Task objective: Return all lines from the entries below in which the word "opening" is present.

Saved data entries:
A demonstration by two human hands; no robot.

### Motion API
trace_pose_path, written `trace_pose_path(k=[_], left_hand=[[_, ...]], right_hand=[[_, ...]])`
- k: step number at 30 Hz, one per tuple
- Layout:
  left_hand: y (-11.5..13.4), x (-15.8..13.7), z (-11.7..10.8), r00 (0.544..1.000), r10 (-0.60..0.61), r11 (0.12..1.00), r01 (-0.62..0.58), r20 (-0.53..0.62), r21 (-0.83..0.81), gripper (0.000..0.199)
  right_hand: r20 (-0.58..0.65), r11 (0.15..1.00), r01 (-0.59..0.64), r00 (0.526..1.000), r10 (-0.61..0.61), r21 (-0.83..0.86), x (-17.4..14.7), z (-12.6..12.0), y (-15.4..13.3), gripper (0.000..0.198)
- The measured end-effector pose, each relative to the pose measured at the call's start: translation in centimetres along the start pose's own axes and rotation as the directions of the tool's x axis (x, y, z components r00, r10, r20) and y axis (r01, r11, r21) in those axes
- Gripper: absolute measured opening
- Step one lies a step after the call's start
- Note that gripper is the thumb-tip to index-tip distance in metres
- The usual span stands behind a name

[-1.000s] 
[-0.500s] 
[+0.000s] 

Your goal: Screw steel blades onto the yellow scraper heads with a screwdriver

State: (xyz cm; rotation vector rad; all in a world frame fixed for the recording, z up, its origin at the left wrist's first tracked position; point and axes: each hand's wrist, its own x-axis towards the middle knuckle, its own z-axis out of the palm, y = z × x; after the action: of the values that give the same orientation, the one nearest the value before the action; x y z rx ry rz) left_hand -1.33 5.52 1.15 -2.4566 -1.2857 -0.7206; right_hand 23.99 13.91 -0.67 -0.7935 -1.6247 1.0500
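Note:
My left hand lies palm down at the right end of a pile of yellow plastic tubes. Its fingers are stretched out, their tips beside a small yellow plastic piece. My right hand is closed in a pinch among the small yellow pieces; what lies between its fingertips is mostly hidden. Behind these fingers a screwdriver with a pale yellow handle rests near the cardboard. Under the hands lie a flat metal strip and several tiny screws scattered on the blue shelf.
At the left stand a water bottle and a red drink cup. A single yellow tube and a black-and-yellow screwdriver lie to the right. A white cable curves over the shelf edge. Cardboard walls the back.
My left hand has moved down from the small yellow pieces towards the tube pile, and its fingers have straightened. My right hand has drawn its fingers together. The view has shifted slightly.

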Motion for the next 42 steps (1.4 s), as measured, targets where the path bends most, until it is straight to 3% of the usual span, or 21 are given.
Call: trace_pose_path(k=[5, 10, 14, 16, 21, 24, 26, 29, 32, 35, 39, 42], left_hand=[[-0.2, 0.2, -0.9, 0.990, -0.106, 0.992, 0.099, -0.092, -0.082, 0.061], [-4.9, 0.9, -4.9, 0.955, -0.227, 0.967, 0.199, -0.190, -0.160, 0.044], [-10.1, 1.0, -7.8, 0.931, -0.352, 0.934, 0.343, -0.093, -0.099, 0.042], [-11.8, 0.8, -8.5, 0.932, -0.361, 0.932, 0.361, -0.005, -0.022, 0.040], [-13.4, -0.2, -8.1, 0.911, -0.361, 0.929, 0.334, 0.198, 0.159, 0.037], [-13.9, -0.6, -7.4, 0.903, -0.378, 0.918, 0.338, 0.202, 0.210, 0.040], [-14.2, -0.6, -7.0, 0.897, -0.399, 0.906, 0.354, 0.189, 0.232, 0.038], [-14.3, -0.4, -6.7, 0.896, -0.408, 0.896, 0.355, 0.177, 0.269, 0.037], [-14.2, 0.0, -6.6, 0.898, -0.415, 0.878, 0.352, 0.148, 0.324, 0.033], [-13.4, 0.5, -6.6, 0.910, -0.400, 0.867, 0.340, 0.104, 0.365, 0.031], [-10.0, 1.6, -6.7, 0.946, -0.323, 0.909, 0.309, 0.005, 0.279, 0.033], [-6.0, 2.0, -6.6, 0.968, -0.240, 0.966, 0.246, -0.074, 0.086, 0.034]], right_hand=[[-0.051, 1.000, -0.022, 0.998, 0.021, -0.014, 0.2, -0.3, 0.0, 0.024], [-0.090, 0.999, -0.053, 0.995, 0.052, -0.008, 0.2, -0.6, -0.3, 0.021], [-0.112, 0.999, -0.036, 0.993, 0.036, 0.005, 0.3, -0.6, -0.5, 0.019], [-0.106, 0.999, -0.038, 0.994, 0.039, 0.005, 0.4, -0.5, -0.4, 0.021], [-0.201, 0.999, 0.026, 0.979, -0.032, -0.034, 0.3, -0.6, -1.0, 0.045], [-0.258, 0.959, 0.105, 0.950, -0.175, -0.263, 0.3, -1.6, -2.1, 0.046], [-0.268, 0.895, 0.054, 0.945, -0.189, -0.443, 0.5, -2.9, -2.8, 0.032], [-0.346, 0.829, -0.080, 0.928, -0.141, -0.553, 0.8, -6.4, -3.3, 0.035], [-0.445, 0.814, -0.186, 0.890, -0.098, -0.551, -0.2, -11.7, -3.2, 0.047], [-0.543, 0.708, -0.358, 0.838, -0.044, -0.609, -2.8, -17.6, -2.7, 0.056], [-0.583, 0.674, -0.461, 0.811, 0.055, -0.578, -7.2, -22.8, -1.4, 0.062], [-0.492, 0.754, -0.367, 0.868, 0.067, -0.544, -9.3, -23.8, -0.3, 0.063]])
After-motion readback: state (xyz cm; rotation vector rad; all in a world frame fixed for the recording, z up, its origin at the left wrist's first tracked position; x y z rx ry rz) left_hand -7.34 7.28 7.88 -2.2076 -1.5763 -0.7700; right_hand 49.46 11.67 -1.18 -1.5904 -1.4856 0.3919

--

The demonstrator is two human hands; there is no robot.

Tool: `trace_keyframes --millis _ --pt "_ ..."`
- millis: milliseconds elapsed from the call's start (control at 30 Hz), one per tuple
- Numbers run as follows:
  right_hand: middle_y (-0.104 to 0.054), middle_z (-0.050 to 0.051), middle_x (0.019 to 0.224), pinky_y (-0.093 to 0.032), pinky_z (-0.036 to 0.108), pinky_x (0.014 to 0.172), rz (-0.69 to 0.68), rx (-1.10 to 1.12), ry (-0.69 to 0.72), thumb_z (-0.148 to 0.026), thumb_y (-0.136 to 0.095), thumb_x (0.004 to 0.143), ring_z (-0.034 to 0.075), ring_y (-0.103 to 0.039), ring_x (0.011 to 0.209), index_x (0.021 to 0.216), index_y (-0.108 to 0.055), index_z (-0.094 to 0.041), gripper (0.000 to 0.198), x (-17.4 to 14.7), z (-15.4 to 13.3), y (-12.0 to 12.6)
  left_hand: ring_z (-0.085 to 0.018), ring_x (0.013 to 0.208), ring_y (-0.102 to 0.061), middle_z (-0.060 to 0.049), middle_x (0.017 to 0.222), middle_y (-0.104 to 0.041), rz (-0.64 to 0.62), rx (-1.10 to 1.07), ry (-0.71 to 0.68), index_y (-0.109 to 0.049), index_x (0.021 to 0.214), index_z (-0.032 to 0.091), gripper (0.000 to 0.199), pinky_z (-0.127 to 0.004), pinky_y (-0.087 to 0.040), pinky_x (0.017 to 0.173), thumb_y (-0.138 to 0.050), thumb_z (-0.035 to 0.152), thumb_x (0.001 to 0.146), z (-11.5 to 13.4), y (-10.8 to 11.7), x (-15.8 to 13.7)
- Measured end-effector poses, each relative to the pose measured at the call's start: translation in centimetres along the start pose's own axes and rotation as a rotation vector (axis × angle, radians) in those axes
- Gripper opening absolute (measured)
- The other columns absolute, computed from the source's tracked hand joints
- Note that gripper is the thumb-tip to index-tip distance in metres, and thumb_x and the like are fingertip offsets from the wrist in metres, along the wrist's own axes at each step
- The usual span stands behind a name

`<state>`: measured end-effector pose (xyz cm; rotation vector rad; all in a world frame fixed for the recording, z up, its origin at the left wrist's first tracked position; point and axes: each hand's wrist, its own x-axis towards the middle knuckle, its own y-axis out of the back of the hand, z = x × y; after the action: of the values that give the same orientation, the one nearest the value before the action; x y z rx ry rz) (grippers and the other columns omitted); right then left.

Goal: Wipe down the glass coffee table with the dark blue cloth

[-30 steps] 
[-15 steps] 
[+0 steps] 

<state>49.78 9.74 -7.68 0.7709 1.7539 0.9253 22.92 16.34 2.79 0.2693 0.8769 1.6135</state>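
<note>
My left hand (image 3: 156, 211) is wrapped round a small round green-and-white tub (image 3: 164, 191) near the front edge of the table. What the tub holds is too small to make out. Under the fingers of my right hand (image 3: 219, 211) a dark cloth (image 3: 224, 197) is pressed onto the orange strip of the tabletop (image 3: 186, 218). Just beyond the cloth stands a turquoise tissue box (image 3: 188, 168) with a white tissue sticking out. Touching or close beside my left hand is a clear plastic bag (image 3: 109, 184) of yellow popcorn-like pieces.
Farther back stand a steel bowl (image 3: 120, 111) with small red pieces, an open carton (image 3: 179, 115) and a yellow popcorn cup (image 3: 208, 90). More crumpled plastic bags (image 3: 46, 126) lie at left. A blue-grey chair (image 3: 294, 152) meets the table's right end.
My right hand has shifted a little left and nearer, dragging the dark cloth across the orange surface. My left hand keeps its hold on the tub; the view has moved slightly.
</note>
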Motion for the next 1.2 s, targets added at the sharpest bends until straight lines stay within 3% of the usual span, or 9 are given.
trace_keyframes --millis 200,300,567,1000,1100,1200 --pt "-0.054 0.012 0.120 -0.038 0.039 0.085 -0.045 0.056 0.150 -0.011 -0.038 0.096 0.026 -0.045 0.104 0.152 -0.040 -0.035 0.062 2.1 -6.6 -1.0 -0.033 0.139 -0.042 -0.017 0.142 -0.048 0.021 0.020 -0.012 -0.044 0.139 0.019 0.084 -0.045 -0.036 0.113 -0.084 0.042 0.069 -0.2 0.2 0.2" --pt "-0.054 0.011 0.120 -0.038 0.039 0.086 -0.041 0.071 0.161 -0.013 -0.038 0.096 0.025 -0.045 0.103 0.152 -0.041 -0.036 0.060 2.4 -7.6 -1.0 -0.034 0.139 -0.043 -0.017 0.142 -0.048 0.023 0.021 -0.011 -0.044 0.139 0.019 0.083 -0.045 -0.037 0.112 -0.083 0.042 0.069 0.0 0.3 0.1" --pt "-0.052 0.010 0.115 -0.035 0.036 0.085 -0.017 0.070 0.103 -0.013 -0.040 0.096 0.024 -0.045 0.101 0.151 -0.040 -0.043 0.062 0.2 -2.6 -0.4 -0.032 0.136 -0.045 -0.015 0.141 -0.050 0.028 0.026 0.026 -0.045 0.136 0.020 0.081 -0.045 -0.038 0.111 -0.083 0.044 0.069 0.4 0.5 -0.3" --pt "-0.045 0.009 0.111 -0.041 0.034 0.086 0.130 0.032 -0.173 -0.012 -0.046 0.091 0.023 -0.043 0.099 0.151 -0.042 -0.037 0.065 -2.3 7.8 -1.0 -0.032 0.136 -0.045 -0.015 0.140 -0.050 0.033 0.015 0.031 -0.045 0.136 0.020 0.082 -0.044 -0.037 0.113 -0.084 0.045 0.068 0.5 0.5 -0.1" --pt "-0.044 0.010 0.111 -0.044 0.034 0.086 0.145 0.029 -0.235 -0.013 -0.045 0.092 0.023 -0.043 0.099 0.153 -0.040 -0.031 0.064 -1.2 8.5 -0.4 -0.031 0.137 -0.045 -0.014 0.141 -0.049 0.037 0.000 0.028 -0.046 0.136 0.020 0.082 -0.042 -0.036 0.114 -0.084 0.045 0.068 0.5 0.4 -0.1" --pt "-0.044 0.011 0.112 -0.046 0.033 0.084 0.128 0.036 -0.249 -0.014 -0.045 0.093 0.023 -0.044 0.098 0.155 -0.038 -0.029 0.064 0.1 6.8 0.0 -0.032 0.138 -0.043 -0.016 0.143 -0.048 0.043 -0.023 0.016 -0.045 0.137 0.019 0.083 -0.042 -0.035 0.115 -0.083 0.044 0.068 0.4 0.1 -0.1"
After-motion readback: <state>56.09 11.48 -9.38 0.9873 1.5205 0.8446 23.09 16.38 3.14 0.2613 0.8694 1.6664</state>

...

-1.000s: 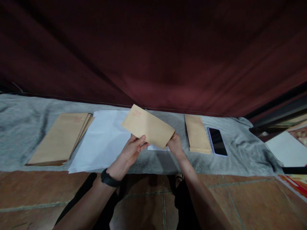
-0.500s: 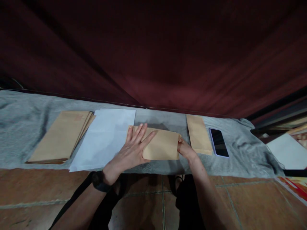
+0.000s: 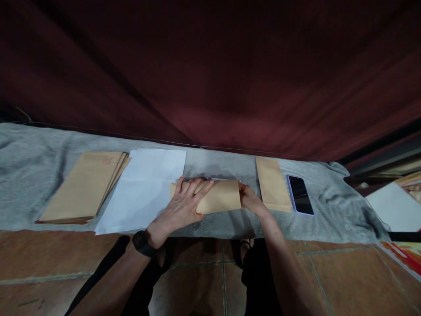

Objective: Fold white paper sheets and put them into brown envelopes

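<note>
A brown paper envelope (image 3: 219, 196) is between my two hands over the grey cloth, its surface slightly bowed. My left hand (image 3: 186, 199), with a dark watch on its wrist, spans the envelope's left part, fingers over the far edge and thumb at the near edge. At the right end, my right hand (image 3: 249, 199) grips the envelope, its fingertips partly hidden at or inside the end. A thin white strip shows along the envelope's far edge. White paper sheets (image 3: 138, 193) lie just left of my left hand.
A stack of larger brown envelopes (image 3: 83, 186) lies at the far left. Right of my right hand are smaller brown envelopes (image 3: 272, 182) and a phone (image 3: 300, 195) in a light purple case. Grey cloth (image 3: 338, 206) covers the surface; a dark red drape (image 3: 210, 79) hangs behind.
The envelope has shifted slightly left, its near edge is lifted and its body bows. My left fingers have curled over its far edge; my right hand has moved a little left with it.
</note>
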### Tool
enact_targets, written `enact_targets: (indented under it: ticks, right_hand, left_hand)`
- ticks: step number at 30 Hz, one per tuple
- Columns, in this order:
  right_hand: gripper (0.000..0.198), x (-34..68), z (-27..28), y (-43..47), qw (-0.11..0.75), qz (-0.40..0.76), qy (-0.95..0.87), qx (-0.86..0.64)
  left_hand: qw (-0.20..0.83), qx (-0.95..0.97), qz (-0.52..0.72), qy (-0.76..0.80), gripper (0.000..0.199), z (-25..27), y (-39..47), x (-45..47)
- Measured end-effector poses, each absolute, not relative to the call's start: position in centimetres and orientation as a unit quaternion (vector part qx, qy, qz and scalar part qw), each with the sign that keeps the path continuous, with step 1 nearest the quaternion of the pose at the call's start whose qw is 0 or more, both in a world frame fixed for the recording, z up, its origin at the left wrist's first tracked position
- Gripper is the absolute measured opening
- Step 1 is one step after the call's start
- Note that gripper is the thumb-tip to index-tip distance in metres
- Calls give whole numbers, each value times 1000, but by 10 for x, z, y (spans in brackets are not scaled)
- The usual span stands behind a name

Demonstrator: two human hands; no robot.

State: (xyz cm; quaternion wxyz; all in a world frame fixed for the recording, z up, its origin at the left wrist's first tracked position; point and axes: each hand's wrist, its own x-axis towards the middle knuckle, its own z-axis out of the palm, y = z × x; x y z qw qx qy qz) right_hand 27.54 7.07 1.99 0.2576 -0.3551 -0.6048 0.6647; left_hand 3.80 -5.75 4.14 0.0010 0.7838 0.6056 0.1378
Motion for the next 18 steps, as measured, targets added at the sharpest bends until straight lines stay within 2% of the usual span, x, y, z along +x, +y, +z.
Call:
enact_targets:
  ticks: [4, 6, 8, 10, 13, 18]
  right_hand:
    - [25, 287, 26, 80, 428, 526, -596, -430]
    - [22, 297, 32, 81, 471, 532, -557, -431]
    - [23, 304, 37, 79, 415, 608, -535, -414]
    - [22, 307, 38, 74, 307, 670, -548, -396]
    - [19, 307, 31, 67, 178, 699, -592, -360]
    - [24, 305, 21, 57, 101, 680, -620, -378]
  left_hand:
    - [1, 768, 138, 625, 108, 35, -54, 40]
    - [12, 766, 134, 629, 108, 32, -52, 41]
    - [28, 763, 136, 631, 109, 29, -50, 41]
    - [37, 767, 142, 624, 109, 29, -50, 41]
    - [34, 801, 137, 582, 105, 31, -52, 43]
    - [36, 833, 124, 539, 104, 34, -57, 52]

Solution for this task:
- Gripper: absolute measured opening
- Gripper opening absolute (measured)
- Gripper is the absolute measured opening

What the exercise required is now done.